Peter had these in his pocket at school today. I told him not to return to school until you had signed this note.

Sincerely,

Mrs. Sommantico”

 

My mother said, “Come with me.” She took a brown Daitch-Shopwell shopping bag and we went around the house collecting all the cigarettes and ashtrays, ALL of which went into the trash. Then she said down at the desk and wrote the following on back of Mrs.. Sommantico’s note:

 

“Dear Mrs. Sommantico.

Thank you for your note. Peter and I have just thrown away all the ash trays and cigarettes in the house. I trust you will not see him with cigarettes again..

Sincerely,

Nina D. Elias, MD”

 

I returned the note to Mrs. Sommantico the next day. She read it, nodded, and told me I could sit down. She never mentioned it again, but two decades later when I stopped by the school and visited with her, she remembered my name and the episode, and asked if I had grown up to be a smoker. She seemed pleased when I told her I was a confirmed never-smoker.

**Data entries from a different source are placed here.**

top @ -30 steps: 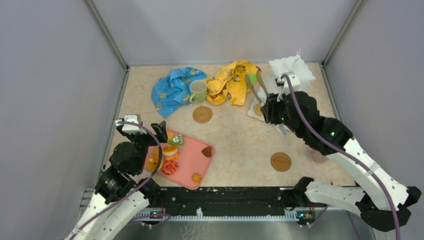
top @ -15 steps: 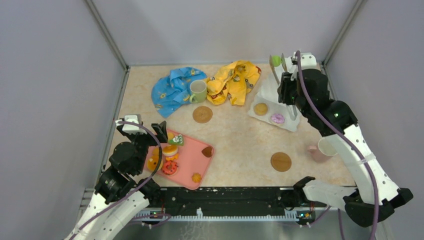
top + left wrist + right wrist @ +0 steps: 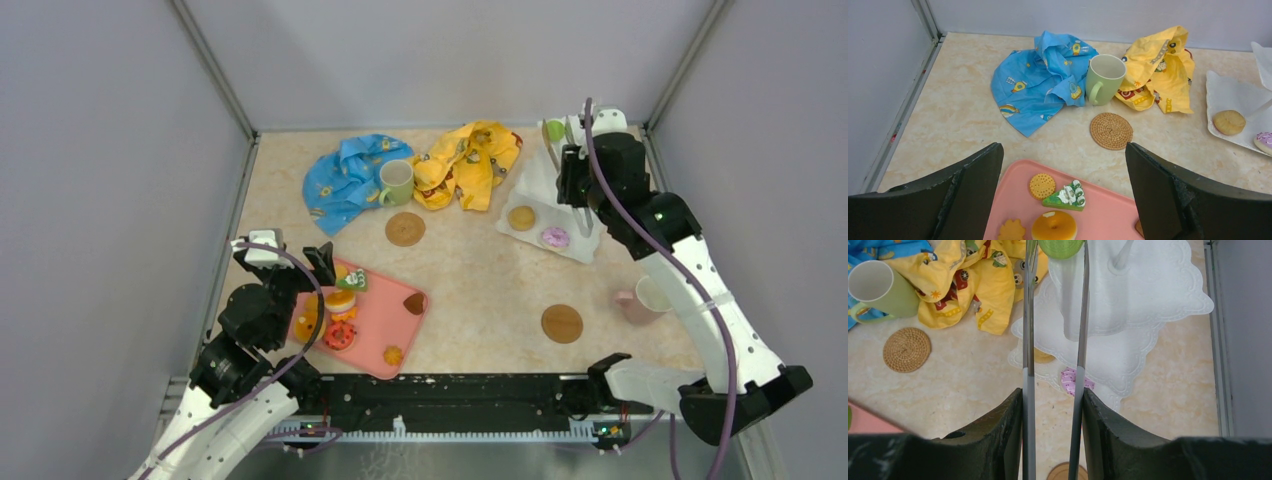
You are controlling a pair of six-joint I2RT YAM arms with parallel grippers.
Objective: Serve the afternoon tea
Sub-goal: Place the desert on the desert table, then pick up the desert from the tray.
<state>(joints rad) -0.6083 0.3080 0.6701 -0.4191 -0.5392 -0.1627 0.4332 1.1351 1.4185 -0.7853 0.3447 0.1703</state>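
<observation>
My right gripper [image 3: 1053, 395] is shut on a pair of metal tongs [image 3: 1028, 340], whose tips pinch a green round pastry [image 3: 1060, 246] above the white tiered stand [image 3: 1128, 295]. On the stand's bottom tier lie a tan cookie [image 3: 521, 217] and a purple donut [image 3: 554, 238]. My left gripper [image 3: 1063, 150] hangs open over the pink tray [image 3: 1108, 215], which carries a green cake slice [image 3: 1066, 196], a round cracker [image 3: 1042, 185] and an orange donut [image 3: 1054, 226]. The pale green mug [image 3: 1104, 77] stands behind one coaster [image 3: 1111, 131]. The white mug [image 3: 652, 295] stands right of the other coaster [image 3: 561, 323].
A blue cloth [image 3: 1038, 90] and a yellow cloth [image 3: 1158, 65] lie crumpled at the back, on either side of the green mug. The enclosure's walls stand close behind and to the right of the stand. More pastries lie on the tray [image 3: 385, 315] near the front edge.
My right arm has risen and swung back and right, carrying the tongs and green pastry from beside the stand's low tier to above its top. The left arm has not moved.
</observation>
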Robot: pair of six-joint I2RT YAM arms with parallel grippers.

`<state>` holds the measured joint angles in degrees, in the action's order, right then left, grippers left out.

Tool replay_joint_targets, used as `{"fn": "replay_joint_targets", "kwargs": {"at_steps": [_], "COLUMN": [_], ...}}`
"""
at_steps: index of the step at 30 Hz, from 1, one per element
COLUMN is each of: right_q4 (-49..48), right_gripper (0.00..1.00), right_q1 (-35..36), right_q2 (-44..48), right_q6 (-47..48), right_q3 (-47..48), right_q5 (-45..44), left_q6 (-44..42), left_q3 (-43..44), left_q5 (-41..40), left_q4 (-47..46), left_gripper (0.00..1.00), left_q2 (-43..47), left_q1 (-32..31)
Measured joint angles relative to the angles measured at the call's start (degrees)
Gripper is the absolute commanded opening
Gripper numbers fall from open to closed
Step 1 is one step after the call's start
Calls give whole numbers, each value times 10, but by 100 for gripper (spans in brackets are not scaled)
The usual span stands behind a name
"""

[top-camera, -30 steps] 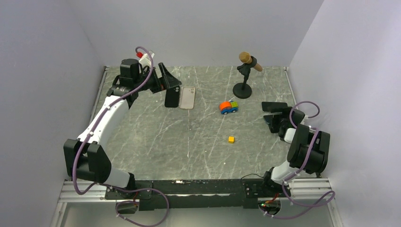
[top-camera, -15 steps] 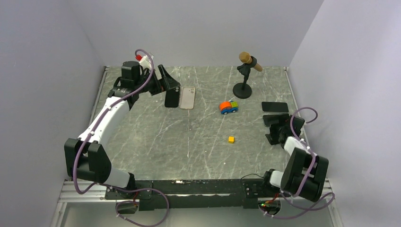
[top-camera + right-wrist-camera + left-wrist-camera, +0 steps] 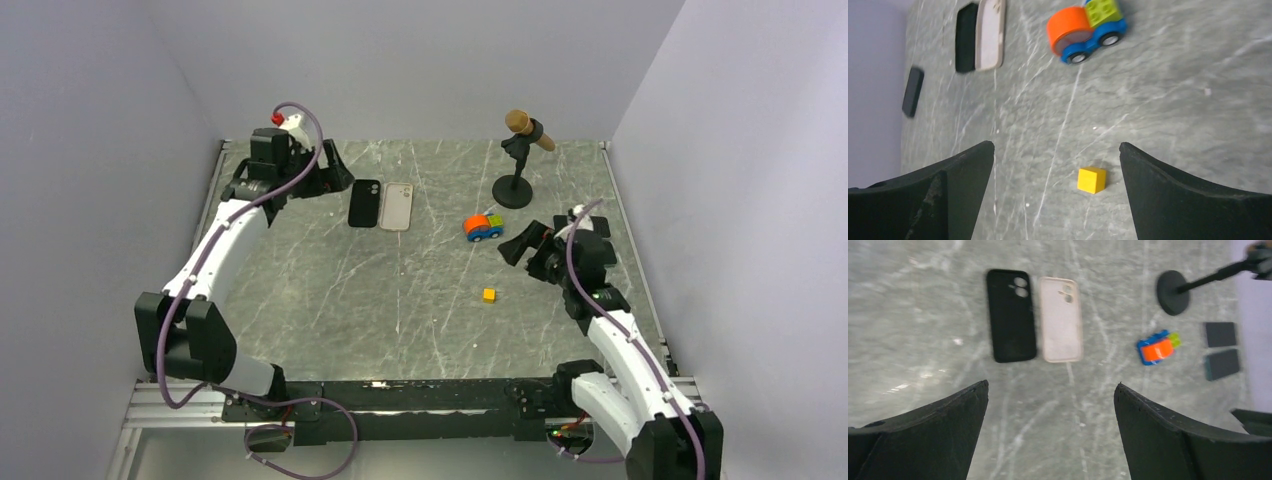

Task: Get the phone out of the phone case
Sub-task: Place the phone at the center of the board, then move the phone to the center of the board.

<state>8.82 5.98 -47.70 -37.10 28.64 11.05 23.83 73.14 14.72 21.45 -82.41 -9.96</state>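
A black phone case [image 3: 364, 203] with two camera rings lies flat at the back left, touching a white case [image 3: 397, 206] on its right. Both also show in the left wrist view, the black one [image 3: 1010, 315] and the white one [image 3: 1061, 320]. I cannot tell whether a phone is inside either. My left gripper [image 3: 338, 173] is open and empty, just left of the black case and apart from it [image 3: 1051, 385]. My right gripper [image 3: 516, 243] is open and empty mid-table, above the surface [image 3: 1056, 145].
A toy car [image 3: 483, 227] and a yellow cube [image 3: 488, 295] sit near my right gripper. A microphone stand [image 3: 514, 190] is at the back. Two dark slabs [image 3: 1220, 334] [image 3: 1223, 364] lie at the right. Another dark slab [image 3: 913, 91] lies near the left wall.
My left gripper let go of the black case, which now lies flat, and drew back to the left. My right arm swung from the right edge toward mid-table.
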Motion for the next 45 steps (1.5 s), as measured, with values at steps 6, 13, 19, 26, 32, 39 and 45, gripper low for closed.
{"fn": "replay_joint_targets", "kwargs": {"at_steps": [6,13,19,26,32,39,45], "right_q4": [-24,-33,-20,-15,-14,-13,-12], "right_gripper": [100,100,100,100,100,100,100], "right_q1": [90,139,139,139,139,139,139], "right_q2": [-23,-7,15,32,54,67,72], "right_q6": [47,81,109,116,117,118,112], "right_q3": [6,26,34,34,34,34,34], "right_q5": [49,92,104,111,111,110,110], "left_q6": [-91,-156,-159,-166,-170,-166,-145], "left_q3": [40,106,174,311,388,374,322], "left_q5": [-49,-125,-120,-77,-28,-5,2], "left_q4": [19,89,127,190,243,278,271], "left_gripper": [99,99,99,99,99,97,96], "left_q2": [-73,-212,-313,-398,-466,-488,-463], "left_q1": [75,168,284,342,361,363,358]}}
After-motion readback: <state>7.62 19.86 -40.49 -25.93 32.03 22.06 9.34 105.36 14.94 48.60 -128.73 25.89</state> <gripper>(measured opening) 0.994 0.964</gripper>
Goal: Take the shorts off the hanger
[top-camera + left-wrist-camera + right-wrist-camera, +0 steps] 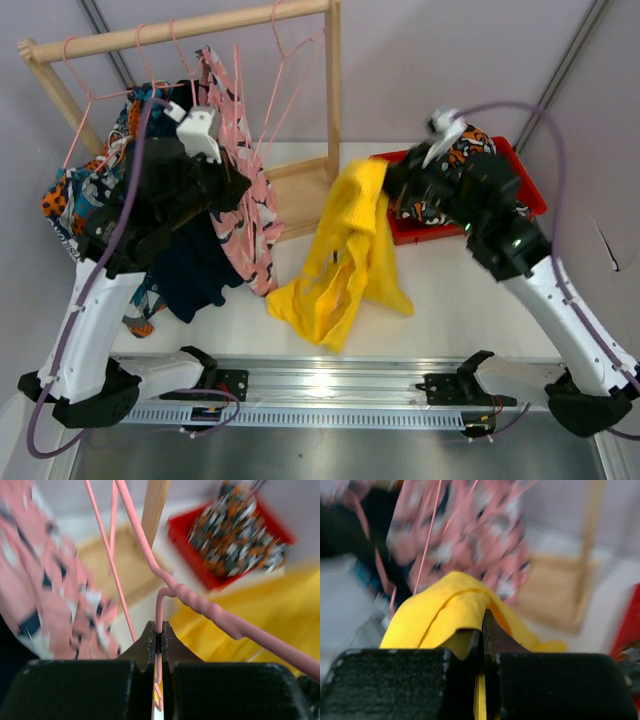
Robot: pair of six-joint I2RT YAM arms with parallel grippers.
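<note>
Pulling yellow shorts [350,250] off a pink hanger [200,605], by the look of it. Left gripper [158,635] is clenched on the hanger wire near its twisted neck. Right gripper [482,622] pinches the shorts' top edge, with the rest draping down toward the table, mid-scene in the top view. Can't tell if the cloth is fully clear of the hanger. Next: right arm carries the shorts to the red bin [530,195] at 2 o'clock and releases there, while the left holds the hanger steady.

Grey wall [450,50], white table [445,315] (wooden rack [180,27] behind)
</note>
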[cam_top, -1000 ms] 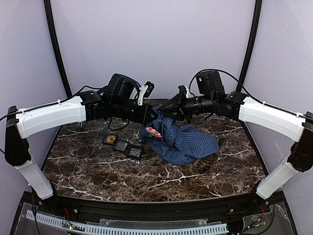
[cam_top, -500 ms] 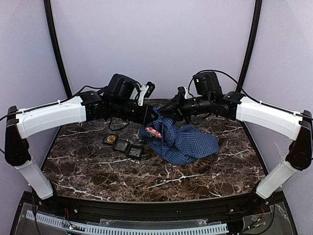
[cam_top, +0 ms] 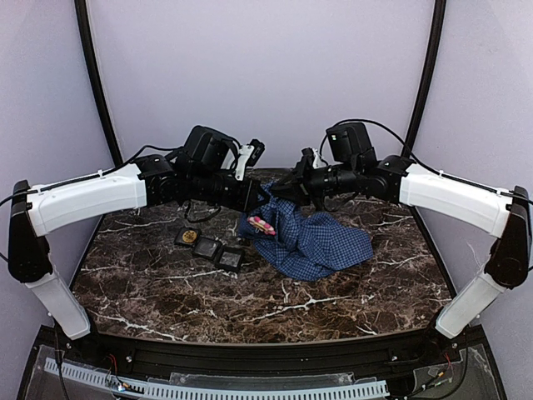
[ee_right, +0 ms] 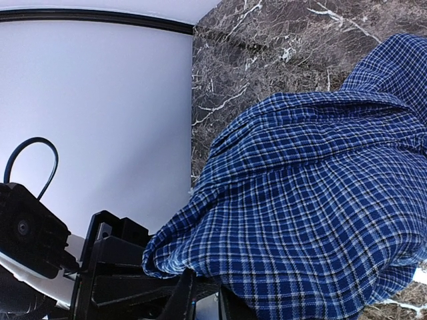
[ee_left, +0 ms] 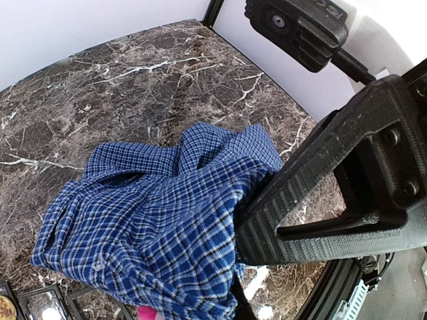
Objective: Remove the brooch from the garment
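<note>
Above the table (cam_top: 166,283), the left tool (cam_top: 261,197) clamps the garment (cam_top: 323,243) near the brooch (cam_top: 263,223).

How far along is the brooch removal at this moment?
Done: nothing yet; the pink brooch is on the shirt. In hand: the left gripper and right gripper pinch the shirt's raised edge. Left: take the brooch off.

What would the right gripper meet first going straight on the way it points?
The blue-and-white checked cloth shirt, bunched right at the tips of the right gripper. Just beyond it, probably the left gripper, though depth is unclear.
</note>
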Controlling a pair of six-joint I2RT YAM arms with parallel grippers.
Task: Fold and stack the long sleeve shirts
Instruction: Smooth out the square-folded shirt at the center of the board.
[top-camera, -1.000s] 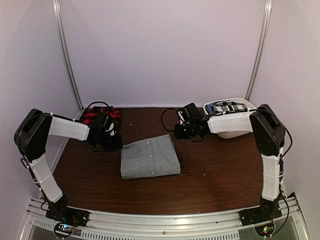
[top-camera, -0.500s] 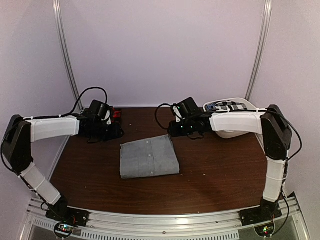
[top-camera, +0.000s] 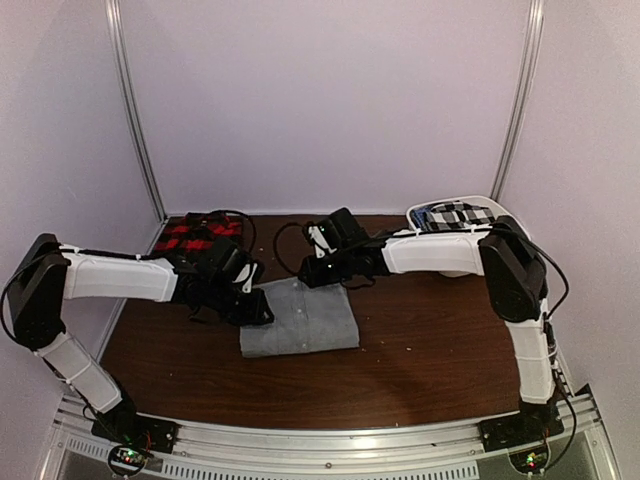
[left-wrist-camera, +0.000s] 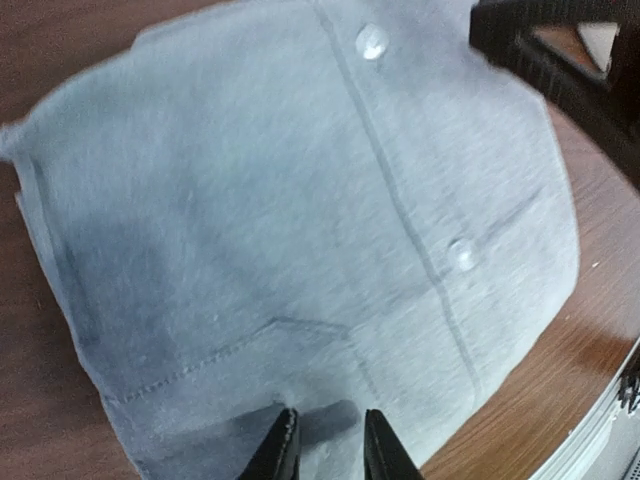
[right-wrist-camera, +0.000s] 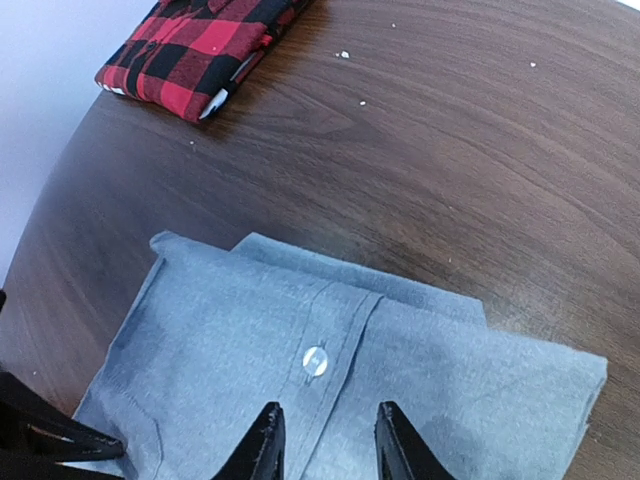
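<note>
Left gripper (left-wrist-camera: 328, 452) is low over the left edge of the light grey shirt (left-wrist-camera: 300, 220), jaws slightly apart, no cloth between them. Right gripper (right-wrist-camera: 325, 440) is spread above its far edge. This shirt lies folded flat, buttons up, in the middle of the table (right-wrist-camera: 450, 150); the red-and-black plaid shirt (right-wrist-camera: 200, 50) lies folded at the far left corner.

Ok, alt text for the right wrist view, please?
Folded grey shirt fills the foreground on the brown table, the right end effector open over it near a button. A folded red-and-black plaid shirt lies far back left.
</note>
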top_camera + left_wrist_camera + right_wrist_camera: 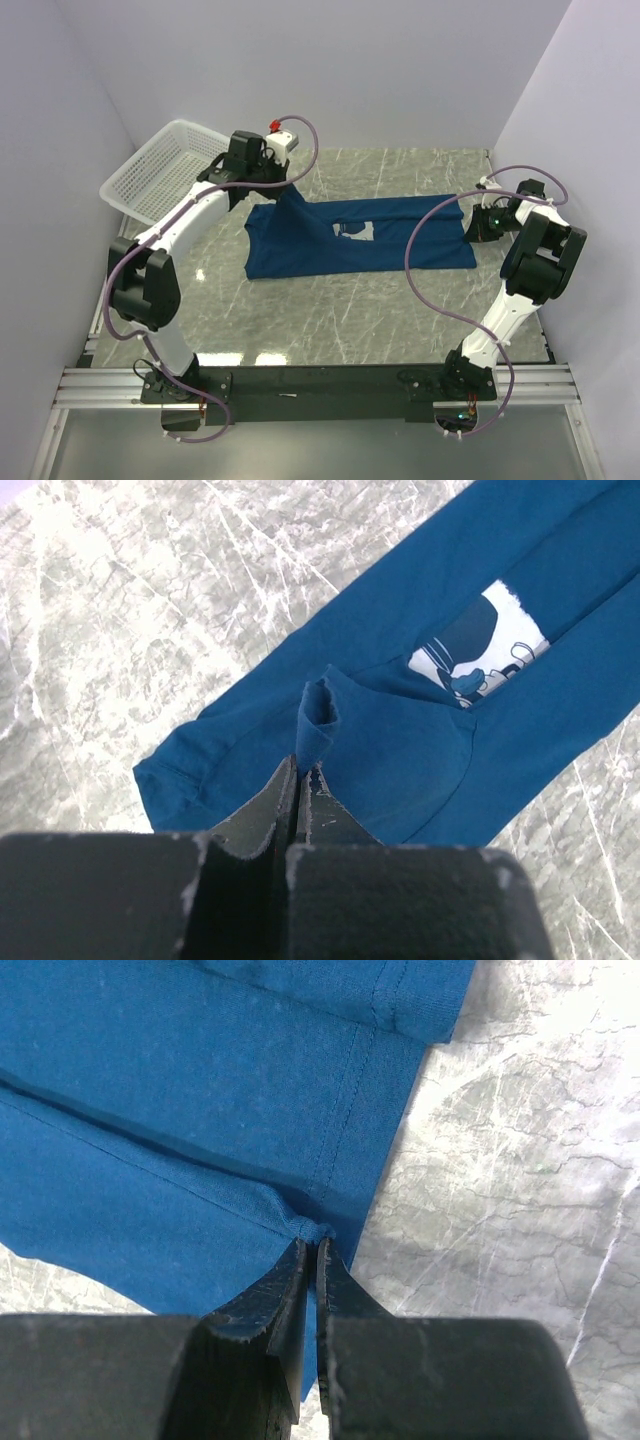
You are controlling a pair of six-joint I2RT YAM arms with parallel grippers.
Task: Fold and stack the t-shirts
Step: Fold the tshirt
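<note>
One dark blue t-shirt [360, 240] lies stretched across the middle of the marble table, partly folded lengthwise, with a strip of its pale chest print [352, 229] showing. My left gripper [285, 192] is shut on a pinch of the shirt's left end, which is lifted off the table. The pinched fold [318, 720] rises from between the closed fingertips, with the print [478, 652] beyond it. My right gripper [474, 213] is shut on the shirt's right end; a bunched bit of hem [312, 1230] sits between its fingertips [296, 1260].
A white mesh basket [160, 170] stands at the table's back left corner, beside the left arm. Purple walls close in the back and both sides. Bare marble table [330, 320] lies between the shirt and the arm bases.
</note>
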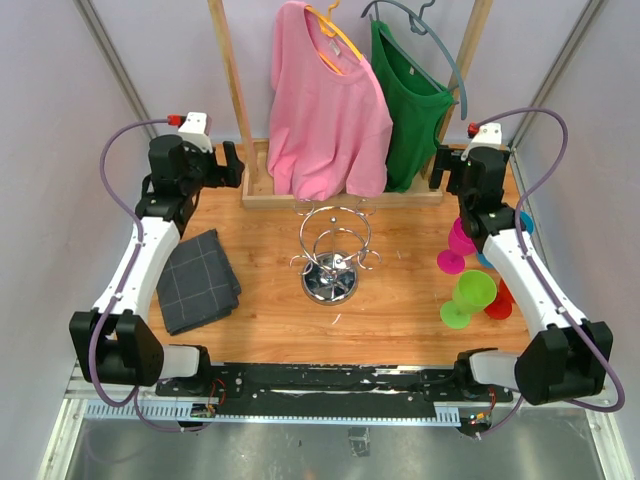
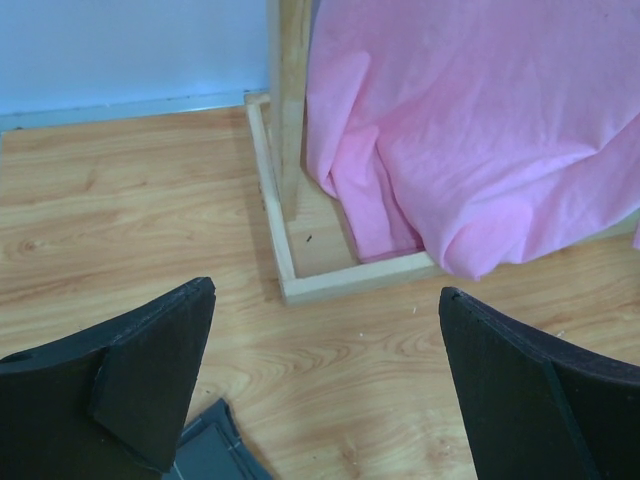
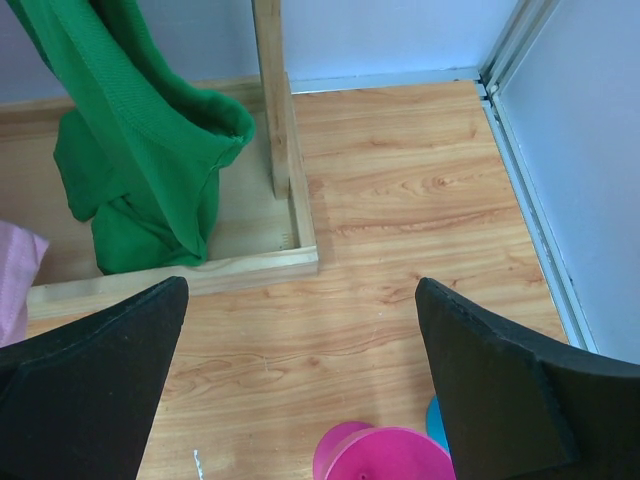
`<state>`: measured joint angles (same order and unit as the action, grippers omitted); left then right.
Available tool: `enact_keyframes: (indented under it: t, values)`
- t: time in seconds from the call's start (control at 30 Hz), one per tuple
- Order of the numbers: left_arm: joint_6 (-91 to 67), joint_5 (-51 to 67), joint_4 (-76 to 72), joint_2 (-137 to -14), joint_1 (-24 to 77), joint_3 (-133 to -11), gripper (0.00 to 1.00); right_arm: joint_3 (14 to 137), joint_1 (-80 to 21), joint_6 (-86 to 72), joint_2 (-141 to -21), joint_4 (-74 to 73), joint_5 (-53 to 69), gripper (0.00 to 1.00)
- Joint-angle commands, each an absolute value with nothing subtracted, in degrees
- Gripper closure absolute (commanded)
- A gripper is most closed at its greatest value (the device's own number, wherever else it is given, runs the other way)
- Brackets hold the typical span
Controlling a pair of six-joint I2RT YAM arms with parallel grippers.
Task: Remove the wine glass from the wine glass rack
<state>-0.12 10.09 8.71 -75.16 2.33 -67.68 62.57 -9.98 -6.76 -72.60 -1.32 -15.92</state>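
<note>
The wine glass rack (image 1: pixel 335 252), a chrome wire stand on a round mirrored base, stands mid-table, and I see no glass hanging on its curled arms. Wine glasses sit on the table at the right: magenta (image 1: pixel 456 246), green (image 1: pixel 470 297), red (image 1: pixel 500 304) and blue (image 1: pixel 525 222). My left gripper (image 1: pixel 232 165) is at the back left, open and holding nothing, far from the rack. My right gripper (image 1: pixel 440 170) is at the back right, also open. In the right wrist view the magenta glass (image 3: pixel 385 455) lies just below the open gripper (image 3: pixel 300 390). Bare wood shows between the fingers of the left gripper (image 2: pixel 325 380).
A wooden clothes rack (image 1: pixel 340 196) stands along the back edge with a pink shirt (image 1: pixel 325 110) and a green shirt (image 1: pixel 410 110) hanging from it. A folded grey cloth (image 1: pixel 197 280) lies at the left. Metal frame posts and walls close in both sides.
</note>
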Motion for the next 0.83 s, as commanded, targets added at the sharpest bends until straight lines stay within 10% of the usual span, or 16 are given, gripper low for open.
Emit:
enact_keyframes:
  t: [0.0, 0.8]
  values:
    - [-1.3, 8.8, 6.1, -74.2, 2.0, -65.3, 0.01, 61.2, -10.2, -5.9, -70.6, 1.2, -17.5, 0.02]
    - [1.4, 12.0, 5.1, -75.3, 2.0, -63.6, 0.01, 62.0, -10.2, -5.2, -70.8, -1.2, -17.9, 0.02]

And my mother went from being a two-pack/day smoker to a non-smoker. Years later, when I was old enough to know how hard it was for smokers to quit, I asked her about it. She said simply: “I couldn’t tell you not to smoke while we were smoking.”  

(My father never smoked cigarettes in the house after that. He switched to a pipe - Mixture 79 - which he smoked for many years, until he had a biopsy of suspicious lesion on his tongue. The biopsy was negative for cancer, but showed pre-cancerous changes, and he quit, as well.)